WHAT TO PRODUCE:
Only the lines below starting at the one containing "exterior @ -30" and ending at the one containing "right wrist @" belong in the answer, each copied exactly.

(Extracted records)
>>

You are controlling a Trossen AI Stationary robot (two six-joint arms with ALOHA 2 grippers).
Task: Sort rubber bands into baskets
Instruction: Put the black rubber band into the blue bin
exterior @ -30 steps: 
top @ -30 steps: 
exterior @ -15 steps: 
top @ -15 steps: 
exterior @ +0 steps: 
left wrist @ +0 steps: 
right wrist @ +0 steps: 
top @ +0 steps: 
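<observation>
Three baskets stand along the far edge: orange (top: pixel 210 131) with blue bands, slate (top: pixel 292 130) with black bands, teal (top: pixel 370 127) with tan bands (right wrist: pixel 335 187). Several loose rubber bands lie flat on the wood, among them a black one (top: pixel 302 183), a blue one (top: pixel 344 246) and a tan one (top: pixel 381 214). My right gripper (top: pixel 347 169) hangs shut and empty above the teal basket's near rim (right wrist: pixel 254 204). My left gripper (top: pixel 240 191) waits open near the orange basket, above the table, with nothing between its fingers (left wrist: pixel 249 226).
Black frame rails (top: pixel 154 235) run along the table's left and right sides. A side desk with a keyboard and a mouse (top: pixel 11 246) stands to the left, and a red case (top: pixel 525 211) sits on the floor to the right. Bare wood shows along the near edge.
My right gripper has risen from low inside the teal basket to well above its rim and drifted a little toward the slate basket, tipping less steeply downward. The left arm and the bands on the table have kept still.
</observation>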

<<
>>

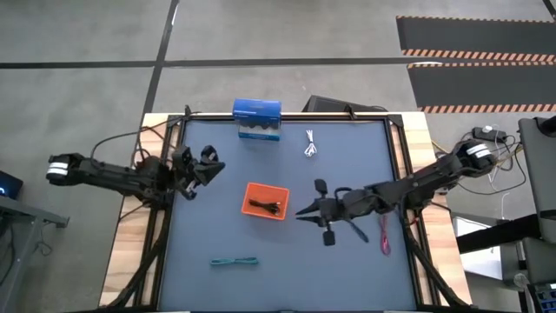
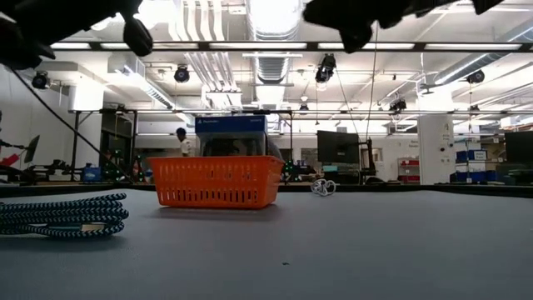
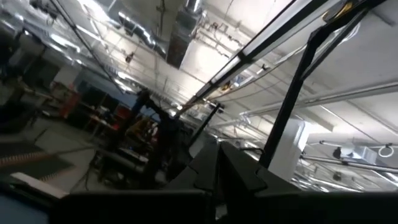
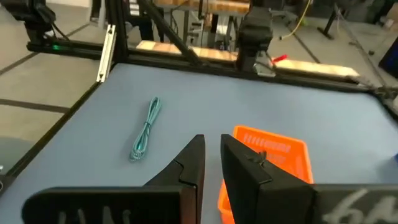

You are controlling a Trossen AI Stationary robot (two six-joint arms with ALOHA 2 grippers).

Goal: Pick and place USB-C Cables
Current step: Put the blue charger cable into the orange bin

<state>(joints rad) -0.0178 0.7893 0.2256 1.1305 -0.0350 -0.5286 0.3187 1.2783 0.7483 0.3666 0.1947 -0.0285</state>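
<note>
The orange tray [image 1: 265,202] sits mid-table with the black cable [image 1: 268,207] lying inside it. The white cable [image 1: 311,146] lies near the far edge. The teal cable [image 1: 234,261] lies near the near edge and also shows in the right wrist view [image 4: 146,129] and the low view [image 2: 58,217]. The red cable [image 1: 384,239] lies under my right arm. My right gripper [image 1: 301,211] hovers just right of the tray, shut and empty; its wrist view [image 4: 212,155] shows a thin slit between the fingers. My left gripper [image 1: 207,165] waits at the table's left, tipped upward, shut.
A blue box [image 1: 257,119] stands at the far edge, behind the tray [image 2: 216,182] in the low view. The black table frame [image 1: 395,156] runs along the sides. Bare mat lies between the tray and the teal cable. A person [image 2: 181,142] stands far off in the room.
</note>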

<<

EXERCISE RESPONSE:
exterior @ -30 steps: 
top @ -30 steps: 
exterior @ -15 steps: 
top @ -15 steps: 
exterior @ +0 steps: 
left wrist @ +0 steps: 
right wrist @ +0 steps: 

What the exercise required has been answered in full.